During the 18th and 19th centuries, trade cards were commonly used to announce and advertise a company’s product or service. The cards, typically two inches by four inches or three inches by five inches in size, were printed with images and other useful information about a specific item or service. Trade cards with enticing images lured in potential customers. Information about the product or service was printed on the back of the card. Many of the cards were chromolithographed, a popular printing process that used multiple lithographic stones. In this example from the Skandia Plow Company of Rockford, IL, an anthropomorphic apple wearing slippers was printed in bright yellow, orange, and blue tones. The eye-catching colorful image was intended to promote their iron lever harrow, patented in 1889, to would be plow buyers. An important piece of farm equipment, a harrow leveled the soil and prepared it for seeding. The apple, looking as tough as an iron plow in her rose colored ruffled skirt has her fist raised and is angry. Perhaps she thinks a Skandia harrow will level her apple orchard leaving no trees or worse, she’ll be made into apple sauce. Buy a Skandia plow or else!

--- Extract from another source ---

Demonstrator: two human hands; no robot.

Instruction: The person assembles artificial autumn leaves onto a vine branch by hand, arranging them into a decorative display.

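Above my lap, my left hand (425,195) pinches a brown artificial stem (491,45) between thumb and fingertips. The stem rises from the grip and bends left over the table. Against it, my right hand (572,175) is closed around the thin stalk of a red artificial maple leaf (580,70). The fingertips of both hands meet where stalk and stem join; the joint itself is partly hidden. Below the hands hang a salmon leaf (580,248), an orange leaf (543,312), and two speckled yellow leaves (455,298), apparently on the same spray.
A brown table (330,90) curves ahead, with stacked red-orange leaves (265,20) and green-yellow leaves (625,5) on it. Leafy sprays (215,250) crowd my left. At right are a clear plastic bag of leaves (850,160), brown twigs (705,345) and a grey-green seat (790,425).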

As the apple shuffles along you can hear her shout the refrain :
The plowman homeward plods his weary way.
Surprising all at tea, with what he has to say
About his troubles with his old inferior plow;
And wondering where he’ll get a better now.
He goes to town and sees across the street,
A sign that dazzles every eye it meets.
He staggers in, and buys himself a Skandia plow,
That somehow tells him, “He’ll be happy now.”